The consequences, doctors, nurses, and health ministers say, are severe. Mexicans are waiting to seek medical care until their cases are so bad that doctors can do little to help them. Thousands are dying before ever seeing the inside of a hospital, government data show, succumbing to the virus in taxis on the way there or in sickbeds at home.
Fighting infections at home may not only spread the disease more widely, epidemiologists say, but it also hides the true toll of the epidemic because an untold number of people die without ever being tested — and officially counted — as coronavirus victims.

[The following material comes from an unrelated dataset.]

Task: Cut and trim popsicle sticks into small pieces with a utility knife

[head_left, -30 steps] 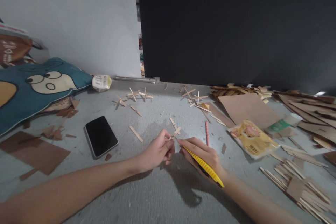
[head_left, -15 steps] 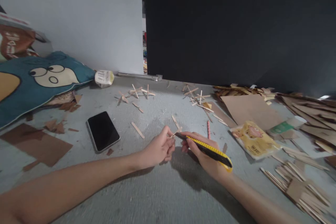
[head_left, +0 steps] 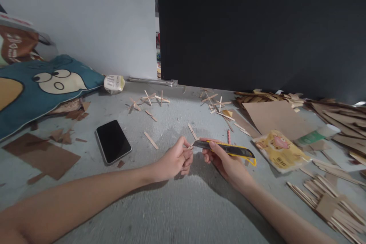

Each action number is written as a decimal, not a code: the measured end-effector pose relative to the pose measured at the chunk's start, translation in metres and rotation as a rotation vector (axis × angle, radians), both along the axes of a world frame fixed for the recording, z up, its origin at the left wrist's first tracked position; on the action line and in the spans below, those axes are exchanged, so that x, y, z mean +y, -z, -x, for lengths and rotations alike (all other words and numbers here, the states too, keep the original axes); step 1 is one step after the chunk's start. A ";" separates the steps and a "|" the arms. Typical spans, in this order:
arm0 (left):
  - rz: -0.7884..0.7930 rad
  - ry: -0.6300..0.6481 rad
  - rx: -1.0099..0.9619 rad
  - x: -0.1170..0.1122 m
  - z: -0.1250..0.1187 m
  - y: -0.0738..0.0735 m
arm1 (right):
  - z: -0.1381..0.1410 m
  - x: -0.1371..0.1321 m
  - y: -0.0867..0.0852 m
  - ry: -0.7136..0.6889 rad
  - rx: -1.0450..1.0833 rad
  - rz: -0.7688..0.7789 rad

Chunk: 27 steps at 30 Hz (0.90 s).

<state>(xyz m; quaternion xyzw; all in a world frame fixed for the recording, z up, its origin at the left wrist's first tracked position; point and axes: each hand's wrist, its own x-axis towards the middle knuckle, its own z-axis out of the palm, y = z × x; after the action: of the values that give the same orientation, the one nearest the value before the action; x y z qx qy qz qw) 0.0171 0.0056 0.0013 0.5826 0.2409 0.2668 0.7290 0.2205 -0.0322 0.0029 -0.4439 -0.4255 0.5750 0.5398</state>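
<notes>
Between the thumb and fingers of my left hand (head_left: 177,158) a short wooden craft stick (head_left: 192,145) is pinched, most of it hidden by the fingers. My right hand (head_left: 225,162) is wrapped round a yellow and black utility knife (head_left: 236,150). The knife lies nearly level, its tip pointing left and meeting the end of the craft stick. Just beyond the fingertips, another pale stick (head_left: 192,131) slants on the grey surface. A loose craft stick (head_left: 151,140) lies to the left of my left hand.
A black tablet-like device (head_left: 113,142) lies left, near brown cardboard (head_left: 42,156) and a blue cushion (head_left: 61,80). Small crossed-stick pieces (head_left: 161,98) stand farther back. To the right are a yellow packet (head_left: 281,151), a green-and-white tube (head_left: 318,134) and a stick pile (head_left: 328,202).
My right hand has turned the knife from a downward slope to nearly level, with its handle end shifting slightly right. My left hand keeps its pinch almost in place.
</notes>
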 end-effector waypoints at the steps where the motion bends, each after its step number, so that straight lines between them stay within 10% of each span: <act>1: 0.007 0.000 -0.001 0.000 0.000 0.000 | -0.001 0.001 0.000 -0.006 -0.008 0.002; 7: 0.028 -0.005 -0.026 0.000 0.000 -0.002 | -0.002 -0.002 0.001 0.017 -0.184 -0.110; 17: -0.002 -0.069 0.053 0.000 0.002 -0.001 | 0.001 -0.017 -0.006 -0.018 -0.760 -0.736; 27: 0.014 -0.037 0.014 0.002 0.002 0.001 | 0.005 -0.013 -0.014 0.003 -0.637 -0.441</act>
<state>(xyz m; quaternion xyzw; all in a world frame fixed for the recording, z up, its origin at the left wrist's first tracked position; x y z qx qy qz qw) 0.0154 0.0079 0.0001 0.5747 0.2585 0.2745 0.7263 0.2153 -0.0454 0.0174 -0.4739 -0.6847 0.3022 0.4640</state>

Many Mexicans say they have good reason to be wary of hospitals: Nearly 40 percent of people hospitalized with confirmed cases of the virus in Mexico City, the epicenter of the nation’s outbreak, end up dying, government data show, a high mortality rate even when compared with some of the worst coronavirus hot spots worldwide.
Doctors say more patients would survive if they sought help earlier. Delaying treatment, they argue, simply leads to more deaths in hospitals — which then generates even more fear of hospitals.